*** Recorded information ***

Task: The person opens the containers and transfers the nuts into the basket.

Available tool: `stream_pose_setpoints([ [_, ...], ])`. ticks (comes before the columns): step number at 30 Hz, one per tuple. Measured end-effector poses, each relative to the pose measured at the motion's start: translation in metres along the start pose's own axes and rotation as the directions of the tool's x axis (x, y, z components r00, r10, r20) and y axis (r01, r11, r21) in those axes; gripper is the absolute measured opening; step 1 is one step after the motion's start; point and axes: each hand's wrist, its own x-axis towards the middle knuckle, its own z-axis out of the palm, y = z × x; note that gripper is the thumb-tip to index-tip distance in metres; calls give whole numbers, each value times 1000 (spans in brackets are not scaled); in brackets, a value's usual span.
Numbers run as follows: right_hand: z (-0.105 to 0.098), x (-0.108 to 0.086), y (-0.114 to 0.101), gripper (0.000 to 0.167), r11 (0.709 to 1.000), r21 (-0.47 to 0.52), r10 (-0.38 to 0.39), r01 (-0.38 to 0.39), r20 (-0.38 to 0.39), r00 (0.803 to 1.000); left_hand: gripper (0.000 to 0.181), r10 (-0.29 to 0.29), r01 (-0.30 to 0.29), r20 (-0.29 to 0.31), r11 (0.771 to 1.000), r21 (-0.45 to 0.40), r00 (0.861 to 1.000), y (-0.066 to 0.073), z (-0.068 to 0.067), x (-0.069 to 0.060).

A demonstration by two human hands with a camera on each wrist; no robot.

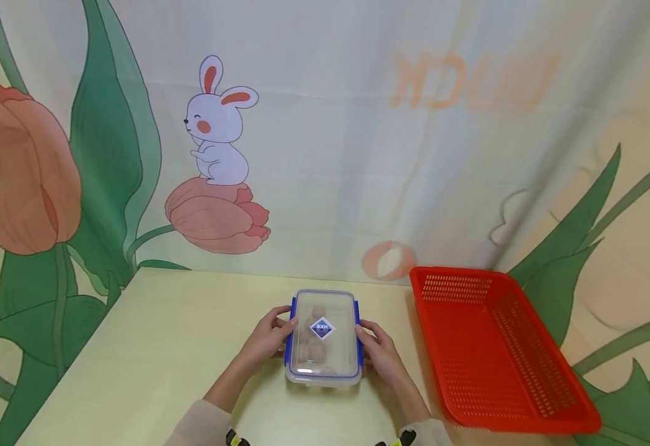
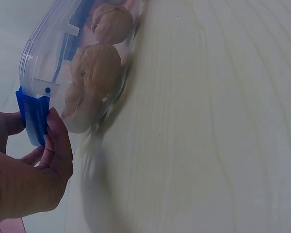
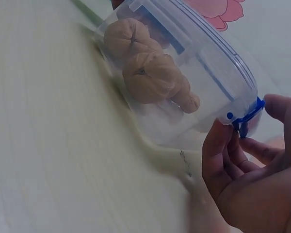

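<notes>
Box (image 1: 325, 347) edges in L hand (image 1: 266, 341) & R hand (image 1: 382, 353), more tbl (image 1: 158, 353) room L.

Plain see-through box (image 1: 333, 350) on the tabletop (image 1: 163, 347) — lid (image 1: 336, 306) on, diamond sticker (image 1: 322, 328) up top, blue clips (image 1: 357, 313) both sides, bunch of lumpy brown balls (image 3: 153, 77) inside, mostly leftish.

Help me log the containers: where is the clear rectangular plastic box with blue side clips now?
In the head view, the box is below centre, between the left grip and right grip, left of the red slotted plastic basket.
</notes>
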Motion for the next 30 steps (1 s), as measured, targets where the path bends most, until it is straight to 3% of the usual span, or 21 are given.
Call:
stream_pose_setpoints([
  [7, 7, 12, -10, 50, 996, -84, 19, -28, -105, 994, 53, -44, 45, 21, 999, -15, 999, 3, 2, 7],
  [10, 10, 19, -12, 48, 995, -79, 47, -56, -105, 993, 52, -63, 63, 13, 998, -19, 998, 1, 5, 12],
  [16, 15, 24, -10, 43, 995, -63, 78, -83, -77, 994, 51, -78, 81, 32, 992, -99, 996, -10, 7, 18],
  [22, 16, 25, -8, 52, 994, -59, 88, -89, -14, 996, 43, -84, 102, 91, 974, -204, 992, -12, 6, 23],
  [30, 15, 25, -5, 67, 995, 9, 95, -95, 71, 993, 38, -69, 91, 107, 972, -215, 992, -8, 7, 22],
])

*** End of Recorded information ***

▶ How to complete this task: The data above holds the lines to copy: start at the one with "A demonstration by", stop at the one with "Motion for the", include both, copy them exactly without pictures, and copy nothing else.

▶ Task output:
A demonstration by two human hands with a camera on each wrist; no robot.


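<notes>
Box (image 1: 325, 347) edges in L hand (image 1: 266, 341) & R hand (image 1: 382, 353), more tbl (image 1: 158, 353) room L.

Plain see-through box (image 1: 333, 350) on the tabletop (image 1: 163, 347) — lid (image 1: 336, 306) on, diamond sticker (image 1: 322, 328) up top, blue clips (image 1: 357, 313) both sides, bunch of lumpy brown balls (image 3: 153, 77) inside, mostly leftish.

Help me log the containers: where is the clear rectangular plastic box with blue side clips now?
In the head view, the box is below centre, between the left grip and right grip, left of the red slotted plastic basket.
</notes>
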Motion for the next 30 steps (1 s), as measured, targets where the path bends most, until it is straight to 3% of the usual span, or 21 are given.

There is no more to this answer.